Manhattan Death Count

mn_death_count <- df_longer3 %>%
  select(Borough, Month, `Number of Deaths`) %>%
  filter(Borough=='mn_death_count') %>%
  group_by(Month) %>%
  summarise(Mn_Mean_Per_Month = round(mean(`Number of Deaths`))) %>%
  arrange(desc(Mn_Mean_Per_Month))
DT::datatable(mn_death_count)
ggplot(mn_death_count, aes(x = reorder(Month, -Mn_Mean_Per_Month), y = Mn_Mean_Per_Month)) +
  geom_col() +
  labs(title = "Average Mn Number of Deaths Per Month",
       y="Average Number of Hospitalized Cases",
       x="Month")

Queens Death Count

qn_death_count <- df_longer3 %>%
  select(Borough, Month, `Number of Deaths`) %>%
  filter(Borough=='qn_death_count') %>%
  group_by(Month) %>%
  summarise(Qn_Mean_Per_Month = round(mean(`Number of Deaths`))) %>%
  arrange(desc(Qn_Mean_Per_Month))
DT::datatable(qn_death_count)
ggplot(qn_death_count, aes(x = reorder(Month, -Qn_Mean_Per_Month), y = Qn_Mean_Per_Month)) +
  geom_col() +
  labs(title = "Average Qns Number of Deaths Per Month",
       y="Average Number of Deaths",
       x="Month")

Staten Island Death Count

si_death_count <- df_longer3 %>%
  select(Borough, Month, `Number of Deaths`) %>%
  filter(Borough=='si_death_count') %>%
  group_by(Month) %>%
  summarise(SI_Mean_Per_Month = round(mean(`Number of Deaths`))) %>%
  arrange(desc(SI_Mean_Per_Month))
DT::datatable(si_death_count)
ggplot(si_death_count, aes(x = reorder(Month, -SI_Mean_Per_Month), y = SI_Mean_Per_Month)) +
  geom_col() +
  labs(title = "Average SI Number of Deaths Per Month",
       y="Average Number of Deaths",
       x="Month")

Conclusion

When analyzing the monthly averages of cases, hospitalizations, and deaths for each borough, there were similarities and differences.

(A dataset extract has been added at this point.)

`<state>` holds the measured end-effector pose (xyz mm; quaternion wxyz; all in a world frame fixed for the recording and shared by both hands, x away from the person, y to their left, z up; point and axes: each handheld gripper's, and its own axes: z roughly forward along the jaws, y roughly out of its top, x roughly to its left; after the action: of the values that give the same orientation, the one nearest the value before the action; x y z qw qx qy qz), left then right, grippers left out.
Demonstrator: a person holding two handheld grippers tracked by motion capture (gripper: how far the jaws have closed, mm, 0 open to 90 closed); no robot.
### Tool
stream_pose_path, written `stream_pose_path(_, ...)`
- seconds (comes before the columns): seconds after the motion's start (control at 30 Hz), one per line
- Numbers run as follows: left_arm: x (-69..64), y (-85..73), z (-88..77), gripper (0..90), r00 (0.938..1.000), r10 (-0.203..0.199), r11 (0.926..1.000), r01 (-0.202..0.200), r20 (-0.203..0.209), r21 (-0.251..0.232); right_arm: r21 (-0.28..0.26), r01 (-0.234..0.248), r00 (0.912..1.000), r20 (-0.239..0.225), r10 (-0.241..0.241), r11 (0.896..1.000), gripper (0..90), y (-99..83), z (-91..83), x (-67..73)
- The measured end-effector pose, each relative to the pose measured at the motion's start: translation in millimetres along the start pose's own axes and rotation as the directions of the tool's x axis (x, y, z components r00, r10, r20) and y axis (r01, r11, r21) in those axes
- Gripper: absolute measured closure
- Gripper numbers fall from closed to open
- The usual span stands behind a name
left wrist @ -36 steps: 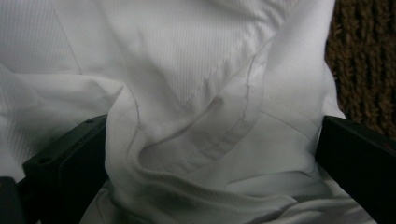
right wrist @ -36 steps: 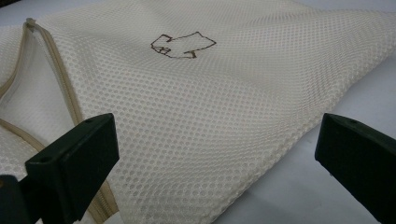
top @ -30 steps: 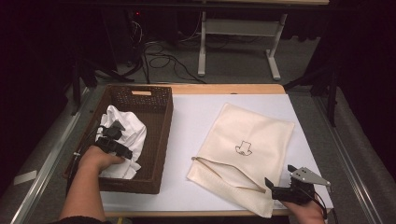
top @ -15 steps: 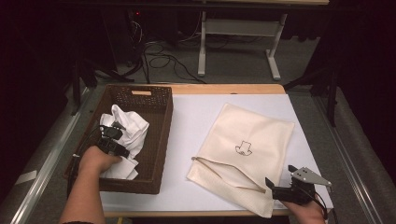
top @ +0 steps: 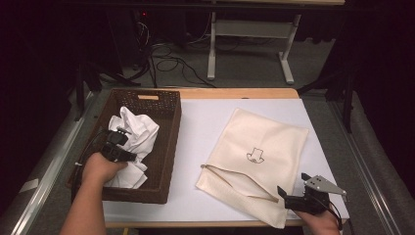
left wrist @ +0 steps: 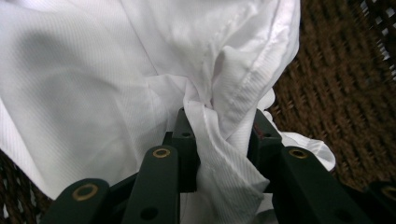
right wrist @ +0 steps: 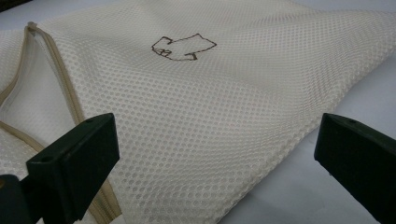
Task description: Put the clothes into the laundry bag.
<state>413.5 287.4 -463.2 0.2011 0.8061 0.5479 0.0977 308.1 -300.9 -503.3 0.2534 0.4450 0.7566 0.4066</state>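
One fold of white cloth has just been pinched as the left hand-held gripper closed, ready for lifting from the basket at left; the right hand-held gripper is held wide over the bag.

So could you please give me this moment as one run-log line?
left gripper: jaws just closing, shut on white cloth in wicker basket | right gripper: open over mesh bag

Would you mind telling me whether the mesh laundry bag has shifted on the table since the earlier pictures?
No. The mesh laundry bag lies in the same place against the table's far edge.
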Motion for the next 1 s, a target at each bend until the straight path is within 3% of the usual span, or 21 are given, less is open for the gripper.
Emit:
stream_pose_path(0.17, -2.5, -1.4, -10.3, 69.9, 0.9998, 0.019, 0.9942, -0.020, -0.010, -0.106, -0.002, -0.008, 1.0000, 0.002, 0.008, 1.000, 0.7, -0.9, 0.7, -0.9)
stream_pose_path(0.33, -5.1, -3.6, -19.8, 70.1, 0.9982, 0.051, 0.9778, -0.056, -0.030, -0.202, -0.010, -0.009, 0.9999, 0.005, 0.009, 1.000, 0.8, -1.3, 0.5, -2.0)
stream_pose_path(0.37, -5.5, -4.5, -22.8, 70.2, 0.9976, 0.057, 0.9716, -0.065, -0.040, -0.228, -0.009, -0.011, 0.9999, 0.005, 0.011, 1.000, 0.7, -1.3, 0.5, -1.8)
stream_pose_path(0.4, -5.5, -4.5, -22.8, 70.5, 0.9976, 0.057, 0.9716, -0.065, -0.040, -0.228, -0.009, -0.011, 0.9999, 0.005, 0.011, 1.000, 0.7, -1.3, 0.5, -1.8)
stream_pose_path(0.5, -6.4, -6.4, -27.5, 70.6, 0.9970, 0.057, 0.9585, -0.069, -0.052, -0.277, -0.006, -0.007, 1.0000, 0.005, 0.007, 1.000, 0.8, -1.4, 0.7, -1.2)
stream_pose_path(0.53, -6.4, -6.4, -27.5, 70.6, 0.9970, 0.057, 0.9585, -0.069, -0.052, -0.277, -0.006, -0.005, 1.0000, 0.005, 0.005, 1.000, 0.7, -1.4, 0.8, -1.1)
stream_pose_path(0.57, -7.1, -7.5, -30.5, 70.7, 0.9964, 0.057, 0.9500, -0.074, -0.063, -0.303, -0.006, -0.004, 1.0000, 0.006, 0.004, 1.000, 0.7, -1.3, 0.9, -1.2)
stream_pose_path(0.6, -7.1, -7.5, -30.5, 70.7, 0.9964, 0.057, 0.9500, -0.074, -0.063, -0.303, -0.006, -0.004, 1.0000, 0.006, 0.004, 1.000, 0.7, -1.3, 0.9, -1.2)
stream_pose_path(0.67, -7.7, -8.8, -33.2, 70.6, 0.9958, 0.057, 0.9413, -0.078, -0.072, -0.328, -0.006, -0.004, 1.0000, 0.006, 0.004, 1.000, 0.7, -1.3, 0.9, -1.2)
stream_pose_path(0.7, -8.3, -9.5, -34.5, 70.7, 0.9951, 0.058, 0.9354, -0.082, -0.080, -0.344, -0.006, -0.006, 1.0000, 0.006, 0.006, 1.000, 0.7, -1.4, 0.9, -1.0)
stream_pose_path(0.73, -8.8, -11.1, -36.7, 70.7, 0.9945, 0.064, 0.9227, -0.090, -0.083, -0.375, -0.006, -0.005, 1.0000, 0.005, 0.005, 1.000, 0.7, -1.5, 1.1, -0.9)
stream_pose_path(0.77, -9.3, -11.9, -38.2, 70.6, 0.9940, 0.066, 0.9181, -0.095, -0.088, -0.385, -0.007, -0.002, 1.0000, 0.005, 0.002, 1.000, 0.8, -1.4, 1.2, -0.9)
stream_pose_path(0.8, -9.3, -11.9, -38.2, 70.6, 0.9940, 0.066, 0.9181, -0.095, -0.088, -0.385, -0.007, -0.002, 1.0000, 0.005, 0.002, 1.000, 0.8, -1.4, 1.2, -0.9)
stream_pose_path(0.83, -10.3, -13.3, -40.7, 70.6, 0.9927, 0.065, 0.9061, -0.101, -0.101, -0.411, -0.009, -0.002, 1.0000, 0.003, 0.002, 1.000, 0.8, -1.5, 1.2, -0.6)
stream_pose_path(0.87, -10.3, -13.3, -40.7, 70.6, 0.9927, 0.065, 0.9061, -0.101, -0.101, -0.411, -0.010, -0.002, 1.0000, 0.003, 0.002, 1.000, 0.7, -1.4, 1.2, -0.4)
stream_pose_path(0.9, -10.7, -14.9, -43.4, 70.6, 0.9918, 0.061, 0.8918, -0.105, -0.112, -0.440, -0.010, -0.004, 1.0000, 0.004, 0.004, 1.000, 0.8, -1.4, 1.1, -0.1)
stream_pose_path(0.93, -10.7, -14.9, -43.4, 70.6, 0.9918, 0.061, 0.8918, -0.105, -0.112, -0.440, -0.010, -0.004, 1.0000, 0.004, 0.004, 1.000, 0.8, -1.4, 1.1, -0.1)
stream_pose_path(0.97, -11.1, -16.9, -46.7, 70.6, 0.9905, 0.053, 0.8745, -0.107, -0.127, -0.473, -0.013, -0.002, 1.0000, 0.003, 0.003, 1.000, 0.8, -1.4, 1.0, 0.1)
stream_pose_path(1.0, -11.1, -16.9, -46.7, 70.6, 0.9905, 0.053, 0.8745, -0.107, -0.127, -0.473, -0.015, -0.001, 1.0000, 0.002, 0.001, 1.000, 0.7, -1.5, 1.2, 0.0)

When examining average number of cases, December or January were the highest for each borough, while October or June were the lowest. The highest average amount of hospitalizations occurred in either April or January, while the lowest averages occurred in June. When analyzing the average amounts of death in each month, April had the highest average, followed by January. At the beginning of the pandemic, there was a significant increase in deaths, which could have influenced the high averages in April for each borough. Additionally, there’s a possibility that official death counts were delayed, and therefore may have been counted in April instead of March.